In certain places around the U.S., it’s illegal to live in your car. Those who do face fines as well as jail time.
But Reddit user BlueMcCrew has had no issues since he started living in his tiny Honda Fit on the streets of New York City—where the practice is legal—in November 2013.
In a recent post on /r/Frugal, the 25-year-old designer described how he’s been living in his car to avoid outrageous rent costs and save enough money to pay back his student loans.
Now, he saves $600 every month out of his $3,500 paycheck (after taxes), and is honest with his co-workers and parents about his living situation. So far, BlueMcCrew says living in his small Honda Fit—outfitted with a memory foam mattress—has been working extremely well.
He answered fellow Reddit users’ questions about his lifestyle. We’ve compiled some here, edited for clarity and grammar.
How do you stay clean?
“I shower at the gym, it use be Planet Fitness when I was super frugal, but I have just upgraded and it has been a world of difference. So I now have towel service and a locker where I can store some clothes—the rest are in plastic bins in my car, although I’m going to upgrade to a custom dresser that I plan to build soon.”
What is your typical day-to-day routine like?
“Wake up, go to work, sign in, go to the bathroom and brush my teeth, or wake up, go to the gym, then go get breakfast, and then work.”
What’s your car’s set up?
“I had my windows tinted to the max that I could, which was something like 35 percent. And then after that I put Walmart cling on tints on in the back, where I sleep.
“If I arrange the seats the right way I fit perfectly. I do find myself a little cramped, but it sure beats rent.”
What are the top five things you rely on?
“Top 5 are memory foam bed, adequate blankets, extra cellphone batteries, 6-foot cable to charge phone in the back seat, window visor.”
Do you ever feel unsafe?
“I never feel 100 percent safe, so I’m always kind of on edge, but I sleep pretty soundly and I’m pretty sure I could handle any situation that could arise.
“I don’t really miss not having a room, but I let my buddy borrow my car for a week so I crashed at his place, and it was nice to have a home. It just gives you a sense of security.”
What do you do for Internet?
“I have data on my phone and spare batteries that can last me through the night.”
What have you found you can live without?
“Mostly just ‘stuff.’ Every item I own now has a lot of value to it. It has helped me in my path of becoming a minimalist and made me really appreciate ‘space.’”
What’s your wardrobe like?
“I have six T-shirts, two long-sleeve shirts, five pants, seven pairs of socks and underwear. One jacket.”
Have you had any trouble with cops or parking?
“The car is super discreet. I have only ran into slight problems three times so far. Luckily none dealing with moving my car in the middle of the night, but when the day comes, I’m going to [be respectful]. Being polite, and clean makes all the difference.

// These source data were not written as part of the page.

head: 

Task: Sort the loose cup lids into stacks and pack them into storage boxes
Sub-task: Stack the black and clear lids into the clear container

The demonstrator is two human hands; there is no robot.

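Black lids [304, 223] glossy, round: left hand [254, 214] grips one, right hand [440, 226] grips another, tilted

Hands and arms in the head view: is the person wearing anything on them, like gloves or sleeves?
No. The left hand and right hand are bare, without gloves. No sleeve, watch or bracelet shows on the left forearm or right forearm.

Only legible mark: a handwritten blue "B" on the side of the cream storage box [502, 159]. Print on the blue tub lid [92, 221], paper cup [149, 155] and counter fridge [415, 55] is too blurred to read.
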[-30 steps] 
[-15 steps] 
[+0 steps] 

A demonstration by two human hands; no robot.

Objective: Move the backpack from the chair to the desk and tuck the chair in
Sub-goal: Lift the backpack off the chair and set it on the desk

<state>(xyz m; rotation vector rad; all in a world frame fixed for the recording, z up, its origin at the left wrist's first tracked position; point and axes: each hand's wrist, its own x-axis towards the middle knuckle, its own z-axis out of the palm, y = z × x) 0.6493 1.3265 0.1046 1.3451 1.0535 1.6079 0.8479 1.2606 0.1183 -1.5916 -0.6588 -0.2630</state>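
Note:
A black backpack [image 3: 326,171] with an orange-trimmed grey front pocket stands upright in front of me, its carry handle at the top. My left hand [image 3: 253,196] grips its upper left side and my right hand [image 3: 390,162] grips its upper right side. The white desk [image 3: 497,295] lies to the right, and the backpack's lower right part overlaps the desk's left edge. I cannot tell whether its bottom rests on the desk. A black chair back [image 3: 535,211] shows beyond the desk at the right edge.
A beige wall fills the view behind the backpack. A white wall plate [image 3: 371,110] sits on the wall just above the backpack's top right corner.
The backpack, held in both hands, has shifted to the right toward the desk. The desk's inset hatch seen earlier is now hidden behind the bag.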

“I definitely have freaked out a couple of cops when they were writing me a ticket in the mornings I have overslept.”
How do you “get lucky”?
“If I get lucky I can normally get a hotel room, which is still cheaper than what rent would be for a week and makes you look pretty ballin’.”

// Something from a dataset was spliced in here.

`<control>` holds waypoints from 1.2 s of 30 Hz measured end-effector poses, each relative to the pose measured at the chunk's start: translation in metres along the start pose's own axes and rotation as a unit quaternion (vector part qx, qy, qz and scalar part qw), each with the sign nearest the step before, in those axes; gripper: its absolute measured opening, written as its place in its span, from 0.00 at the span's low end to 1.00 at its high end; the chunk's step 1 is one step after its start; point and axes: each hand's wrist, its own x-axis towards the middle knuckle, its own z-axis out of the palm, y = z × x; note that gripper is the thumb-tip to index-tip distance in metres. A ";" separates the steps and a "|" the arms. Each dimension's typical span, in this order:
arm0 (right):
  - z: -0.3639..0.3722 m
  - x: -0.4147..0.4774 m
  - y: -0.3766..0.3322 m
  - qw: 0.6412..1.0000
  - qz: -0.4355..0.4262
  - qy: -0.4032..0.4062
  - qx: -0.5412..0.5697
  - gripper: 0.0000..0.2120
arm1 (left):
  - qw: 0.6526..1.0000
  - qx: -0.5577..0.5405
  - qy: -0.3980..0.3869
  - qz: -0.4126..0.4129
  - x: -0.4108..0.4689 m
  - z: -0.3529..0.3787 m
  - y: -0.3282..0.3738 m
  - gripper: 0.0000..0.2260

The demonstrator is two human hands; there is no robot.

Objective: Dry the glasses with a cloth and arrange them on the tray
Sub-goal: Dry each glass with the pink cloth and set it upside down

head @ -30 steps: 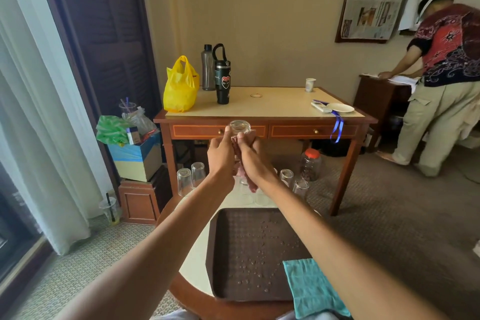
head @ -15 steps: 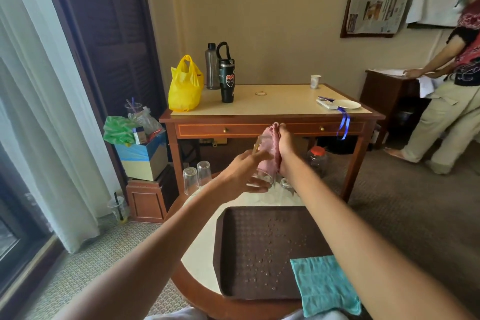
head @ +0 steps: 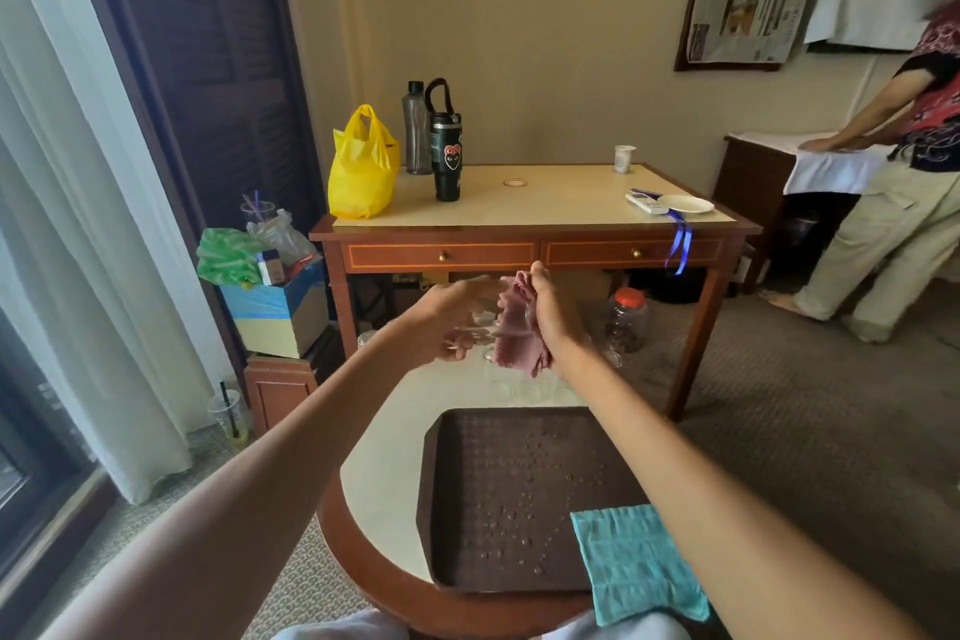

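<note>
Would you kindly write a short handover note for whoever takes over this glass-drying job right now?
Left hand: holds a clear drinking glass in the air above the round cream-topped table.
Right hand: grips a crumpled pink cloth against that glass.
Brown rectangular tray: no glasses on it, only water drops; a teal cloth lies over its near right corner.
Other clear glasses stand beyond the tray, partly hidden.
Done: nothing arranged yet.
Left: finish this glass, dry the others, set all on the tray.
</note>
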 end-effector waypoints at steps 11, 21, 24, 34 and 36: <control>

How long do you plan to live in your car?
“I think so far the winter is going to be easier, as you can always get an extra blanket for warmth, but there isn’t much I can do to cool down. And there are no bugs in the winter. I don’t know how long, as long as I can or if I find the perfect spot. My current plan is to stay in NYC for 3 years so maybe that long.
“I’m kind of addicted to having two paychecks a month, and seeing my loans go down. So maybe until I move out of the city, or find the perfect situation, aka awesome roommates, cheap rent, close to work, and an amazing roof to chill on.”